Matsumoto Airport (松本空港, Matsumoto Kūkō) , also known as Shinshu-Matsumoto Airport, is an airport located 5 NM southwest of central Matsumoto, Nagano Prefecture, Japan.

Opened on July 16, 1965, Matsumoto Airport is located approximately 9 kilometers southwest of the center of Matsumoto city, straddling the border between Matsumoto and the city of Shiojiri, Nagano. The airport is located roughly in the center of Nagano Prefecture. Regularly scheduled flights are for domestic service only. It is located at the highest elevation (657.5 m) of any commercial airport in Japan, and is surrounded by high mountains, which impose restrictions on the type of aircraft which can service the destination. The runway was lengthened to 2000 meters in 1994 to accommodate jet aircraft, and a new passenger terminal building started operation.

In the past, the airport was served by Japan Air System, mostly using MD-87 aircraft before being integrated into JAL. In FY 2013 its load factors passed 70% for the first time since its expansion. The airport and surrounding region cater to mountaineers during summer months and to skiers during winter months.
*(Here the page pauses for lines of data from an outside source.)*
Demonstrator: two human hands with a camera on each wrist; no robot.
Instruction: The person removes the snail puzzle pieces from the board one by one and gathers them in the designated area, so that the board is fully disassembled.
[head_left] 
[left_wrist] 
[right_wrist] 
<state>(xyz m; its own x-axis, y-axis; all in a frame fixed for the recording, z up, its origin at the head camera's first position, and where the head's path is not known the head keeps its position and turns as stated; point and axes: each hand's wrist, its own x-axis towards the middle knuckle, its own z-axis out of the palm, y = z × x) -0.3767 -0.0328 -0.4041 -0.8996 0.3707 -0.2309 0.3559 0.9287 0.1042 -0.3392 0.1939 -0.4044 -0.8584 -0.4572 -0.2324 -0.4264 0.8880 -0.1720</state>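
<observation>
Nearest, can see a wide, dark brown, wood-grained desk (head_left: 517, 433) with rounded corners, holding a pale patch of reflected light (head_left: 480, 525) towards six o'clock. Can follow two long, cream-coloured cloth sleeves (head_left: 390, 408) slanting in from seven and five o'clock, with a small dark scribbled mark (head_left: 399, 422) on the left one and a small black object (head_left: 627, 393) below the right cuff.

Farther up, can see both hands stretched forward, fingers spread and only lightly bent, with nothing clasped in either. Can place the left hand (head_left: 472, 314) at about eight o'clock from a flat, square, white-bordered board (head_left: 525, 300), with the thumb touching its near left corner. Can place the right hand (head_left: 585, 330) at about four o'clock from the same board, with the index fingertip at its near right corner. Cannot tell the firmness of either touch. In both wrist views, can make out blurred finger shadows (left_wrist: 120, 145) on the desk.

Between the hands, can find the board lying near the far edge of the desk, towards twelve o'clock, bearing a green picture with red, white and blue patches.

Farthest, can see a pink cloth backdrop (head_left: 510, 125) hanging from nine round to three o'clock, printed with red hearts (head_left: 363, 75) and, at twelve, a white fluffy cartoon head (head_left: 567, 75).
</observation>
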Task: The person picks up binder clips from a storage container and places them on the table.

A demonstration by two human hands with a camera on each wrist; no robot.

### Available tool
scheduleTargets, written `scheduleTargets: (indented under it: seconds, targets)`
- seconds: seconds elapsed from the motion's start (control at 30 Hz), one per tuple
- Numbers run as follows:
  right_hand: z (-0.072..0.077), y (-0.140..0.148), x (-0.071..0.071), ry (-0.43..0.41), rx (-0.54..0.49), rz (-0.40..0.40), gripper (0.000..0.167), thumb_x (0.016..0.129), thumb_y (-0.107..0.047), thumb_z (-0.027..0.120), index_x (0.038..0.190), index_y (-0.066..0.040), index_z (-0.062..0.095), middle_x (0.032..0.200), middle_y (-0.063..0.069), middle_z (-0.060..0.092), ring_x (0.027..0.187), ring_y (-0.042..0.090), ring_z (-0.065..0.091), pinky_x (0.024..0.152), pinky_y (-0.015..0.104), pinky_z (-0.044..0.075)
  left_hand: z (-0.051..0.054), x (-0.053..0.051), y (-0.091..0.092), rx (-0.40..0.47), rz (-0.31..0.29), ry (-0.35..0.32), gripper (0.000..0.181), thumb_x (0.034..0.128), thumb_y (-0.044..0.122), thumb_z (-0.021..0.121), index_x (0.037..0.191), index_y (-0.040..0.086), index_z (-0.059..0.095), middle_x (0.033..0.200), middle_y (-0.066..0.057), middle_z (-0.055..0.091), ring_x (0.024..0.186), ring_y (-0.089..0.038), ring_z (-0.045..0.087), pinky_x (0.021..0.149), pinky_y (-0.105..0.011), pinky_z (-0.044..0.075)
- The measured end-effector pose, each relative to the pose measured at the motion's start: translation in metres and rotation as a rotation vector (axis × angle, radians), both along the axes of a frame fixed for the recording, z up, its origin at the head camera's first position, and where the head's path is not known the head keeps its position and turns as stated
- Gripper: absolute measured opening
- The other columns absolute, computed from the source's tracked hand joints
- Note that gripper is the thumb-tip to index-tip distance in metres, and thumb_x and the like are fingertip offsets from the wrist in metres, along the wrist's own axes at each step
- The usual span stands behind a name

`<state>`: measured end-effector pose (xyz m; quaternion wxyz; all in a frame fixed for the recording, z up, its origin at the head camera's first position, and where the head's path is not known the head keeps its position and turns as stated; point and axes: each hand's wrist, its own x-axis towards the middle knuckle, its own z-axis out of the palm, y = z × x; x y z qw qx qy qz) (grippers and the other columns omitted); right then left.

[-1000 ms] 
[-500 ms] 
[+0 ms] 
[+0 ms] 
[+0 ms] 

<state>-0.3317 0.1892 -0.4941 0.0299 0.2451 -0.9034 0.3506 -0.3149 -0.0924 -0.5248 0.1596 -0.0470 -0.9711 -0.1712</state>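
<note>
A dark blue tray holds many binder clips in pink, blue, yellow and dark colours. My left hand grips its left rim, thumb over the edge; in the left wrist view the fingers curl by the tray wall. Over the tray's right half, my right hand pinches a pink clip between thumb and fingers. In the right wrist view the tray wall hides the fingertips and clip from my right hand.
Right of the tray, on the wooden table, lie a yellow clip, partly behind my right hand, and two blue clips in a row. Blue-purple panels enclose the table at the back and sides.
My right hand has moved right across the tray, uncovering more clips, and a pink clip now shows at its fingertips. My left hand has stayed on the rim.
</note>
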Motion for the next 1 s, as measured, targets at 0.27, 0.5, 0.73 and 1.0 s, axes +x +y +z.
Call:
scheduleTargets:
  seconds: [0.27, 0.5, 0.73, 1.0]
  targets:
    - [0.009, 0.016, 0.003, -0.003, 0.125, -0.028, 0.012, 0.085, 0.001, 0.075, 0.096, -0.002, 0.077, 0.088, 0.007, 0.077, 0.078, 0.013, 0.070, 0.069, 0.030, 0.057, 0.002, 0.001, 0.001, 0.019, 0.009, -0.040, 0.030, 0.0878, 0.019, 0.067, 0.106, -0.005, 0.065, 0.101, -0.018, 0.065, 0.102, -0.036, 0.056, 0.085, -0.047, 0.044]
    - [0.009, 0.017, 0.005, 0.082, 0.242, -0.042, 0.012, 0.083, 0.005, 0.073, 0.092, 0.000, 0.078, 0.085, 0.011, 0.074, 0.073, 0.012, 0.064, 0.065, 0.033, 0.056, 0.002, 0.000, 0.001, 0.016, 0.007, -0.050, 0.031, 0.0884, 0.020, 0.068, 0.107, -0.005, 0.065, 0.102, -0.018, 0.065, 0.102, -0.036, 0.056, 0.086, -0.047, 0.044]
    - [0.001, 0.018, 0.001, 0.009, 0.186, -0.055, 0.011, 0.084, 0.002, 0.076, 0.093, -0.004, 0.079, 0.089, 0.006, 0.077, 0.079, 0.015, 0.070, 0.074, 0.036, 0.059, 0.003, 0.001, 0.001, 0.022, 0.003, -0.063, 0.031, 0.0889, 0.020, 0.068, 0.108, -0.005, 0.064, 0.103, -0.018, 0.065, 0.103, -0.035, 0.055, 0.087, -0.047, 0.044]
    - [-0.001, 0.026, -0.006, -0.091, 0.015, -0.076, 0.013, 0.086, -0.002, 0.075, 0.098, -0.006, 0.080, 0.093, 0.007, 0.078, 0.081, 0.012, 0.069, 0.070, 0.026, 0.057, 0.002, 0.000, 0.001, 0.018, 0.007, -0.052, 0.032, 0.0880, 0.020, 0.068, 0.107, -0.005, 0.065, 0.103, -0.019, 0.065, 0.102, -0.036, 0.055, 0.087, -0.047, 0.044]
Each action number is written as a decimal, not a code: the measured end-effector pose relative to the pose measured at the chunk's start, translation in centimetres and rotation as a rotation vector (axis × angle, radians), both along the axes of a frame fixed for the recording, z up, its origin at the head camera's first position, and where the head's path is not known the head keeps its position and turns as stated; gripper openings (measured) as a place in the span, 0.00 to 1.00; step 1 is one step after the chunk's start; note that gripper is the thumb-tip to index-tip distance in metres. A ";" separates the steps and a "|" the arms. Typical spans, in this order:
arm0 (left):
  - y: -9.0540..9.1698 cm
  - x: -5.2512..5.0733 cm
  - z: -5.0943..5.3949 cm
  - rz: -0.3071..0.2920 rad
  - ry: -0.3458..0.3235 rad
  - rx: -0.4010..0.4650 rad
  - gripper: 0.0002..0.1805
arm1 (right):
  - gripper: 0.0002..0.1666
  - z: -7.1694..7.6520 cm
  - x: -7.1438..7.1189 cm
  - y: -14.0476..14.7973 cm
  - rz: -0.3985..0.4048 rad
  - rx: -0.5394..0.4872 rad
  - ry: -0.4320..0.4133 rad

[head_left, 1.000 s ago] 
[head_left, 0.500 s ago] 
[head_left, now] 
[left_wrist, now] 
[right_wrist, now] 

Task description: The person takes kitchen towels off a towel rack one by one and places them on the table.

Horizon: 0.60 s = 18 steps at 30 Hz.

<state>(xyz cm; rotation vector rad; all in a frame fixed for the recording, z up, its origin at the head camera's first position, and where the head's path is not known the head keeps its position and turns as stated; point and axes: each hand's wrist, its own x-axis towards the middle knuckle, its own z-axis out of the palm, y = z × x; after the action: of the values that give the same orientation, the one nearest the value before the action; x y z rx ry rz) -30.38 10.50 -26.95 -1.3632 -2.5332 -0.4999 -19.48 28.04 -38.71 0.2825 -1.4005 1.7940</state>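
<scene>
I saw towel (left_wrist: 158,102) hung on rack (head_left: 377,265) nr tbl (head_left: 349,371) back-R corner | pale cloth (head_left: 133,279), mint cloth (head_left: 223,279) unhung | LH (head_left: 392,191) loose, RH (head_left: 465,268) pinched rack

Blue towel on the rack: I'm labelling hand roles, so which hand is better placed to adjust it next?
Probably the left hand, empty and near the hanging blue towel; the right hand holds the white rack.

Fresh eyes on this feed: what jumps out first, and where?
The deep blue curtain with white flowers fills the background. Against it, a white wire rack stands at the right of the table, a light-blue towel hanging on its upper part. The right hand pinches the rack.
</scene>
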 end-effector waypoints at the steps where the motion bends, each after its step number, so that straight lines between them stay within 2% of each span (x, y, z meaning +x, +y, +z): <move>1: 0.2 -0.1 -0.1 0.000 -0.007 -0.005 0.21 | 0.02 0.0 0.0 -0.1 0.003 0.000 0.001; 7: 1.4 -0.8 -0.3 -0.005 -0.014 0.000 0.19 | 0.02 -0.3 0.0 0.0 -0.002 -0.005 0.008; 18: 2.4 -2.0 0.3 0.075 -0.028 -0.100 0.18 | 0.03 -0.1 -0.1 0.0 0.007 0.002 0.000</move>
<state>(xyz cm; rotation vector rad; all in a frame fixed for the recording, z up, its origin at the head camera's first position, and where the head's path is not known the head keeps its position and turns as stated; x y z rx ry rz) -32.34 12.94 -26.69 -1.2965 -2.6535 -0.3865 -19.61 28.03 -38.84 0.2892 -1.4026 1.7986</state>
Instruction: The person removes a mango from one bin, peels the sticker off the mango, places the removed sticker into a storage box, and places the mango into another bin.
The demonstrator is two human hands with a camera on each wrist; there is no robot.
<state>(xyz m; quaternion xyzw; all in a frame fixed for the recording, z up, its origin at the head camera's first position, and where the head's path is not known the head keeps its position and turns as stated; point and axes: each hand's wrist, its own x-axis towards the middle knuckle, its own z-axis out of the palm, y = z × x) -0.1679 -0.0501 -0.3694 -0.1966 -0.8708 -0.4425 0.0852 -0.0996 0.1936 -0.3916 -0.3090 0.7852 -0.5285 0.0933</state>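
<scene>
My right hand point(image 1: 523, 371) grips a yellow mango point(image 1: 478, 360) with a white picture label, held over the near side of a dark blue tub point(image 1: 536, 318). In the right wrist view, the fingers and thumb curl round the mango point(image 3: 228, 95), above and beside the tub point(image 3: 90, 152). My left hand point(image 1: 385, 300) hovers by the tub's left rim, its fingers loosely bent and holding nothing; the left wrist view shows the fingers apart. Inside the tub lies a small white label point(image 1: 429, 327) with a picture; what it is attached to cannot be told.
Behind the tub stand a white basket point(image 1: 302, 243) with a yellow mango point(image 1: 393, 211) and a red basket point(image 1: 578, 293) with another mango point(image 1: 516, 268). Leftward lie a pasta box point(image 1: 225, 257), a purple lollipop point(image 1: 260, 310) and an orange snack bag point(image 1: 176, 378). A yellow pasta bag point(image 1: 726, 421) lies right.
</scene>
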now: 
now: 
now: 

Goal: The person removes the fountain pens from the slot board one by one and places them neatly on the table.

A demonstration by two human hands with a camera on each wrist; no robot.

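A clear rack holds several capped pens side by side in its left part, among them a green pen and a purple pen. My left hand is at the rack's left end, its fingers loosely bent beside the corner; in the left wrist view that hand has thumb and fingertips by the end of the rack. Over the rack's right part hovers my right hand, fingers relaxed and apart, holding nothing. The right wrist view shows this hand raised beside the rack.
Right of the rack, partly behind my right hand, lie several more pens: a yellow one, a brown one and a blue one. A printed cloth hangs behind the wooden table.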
Japan Airlines operated regular service to Osaka until 2010. However, since recovering from bankruptcy, Japan Airlines has resumed seasonal service to Matsumoto Airport from Osaka Itami Airport using the Embraer E170 aircraft. Other airlines from Korea, Russia and China occasionally fly charter flights to Matsumoto.

The 2013 television movie, Big Airport 2013 (大空港2013) was set at the airport. The movie features Teruyuki Kagawa and was directed by Kōki Mitani.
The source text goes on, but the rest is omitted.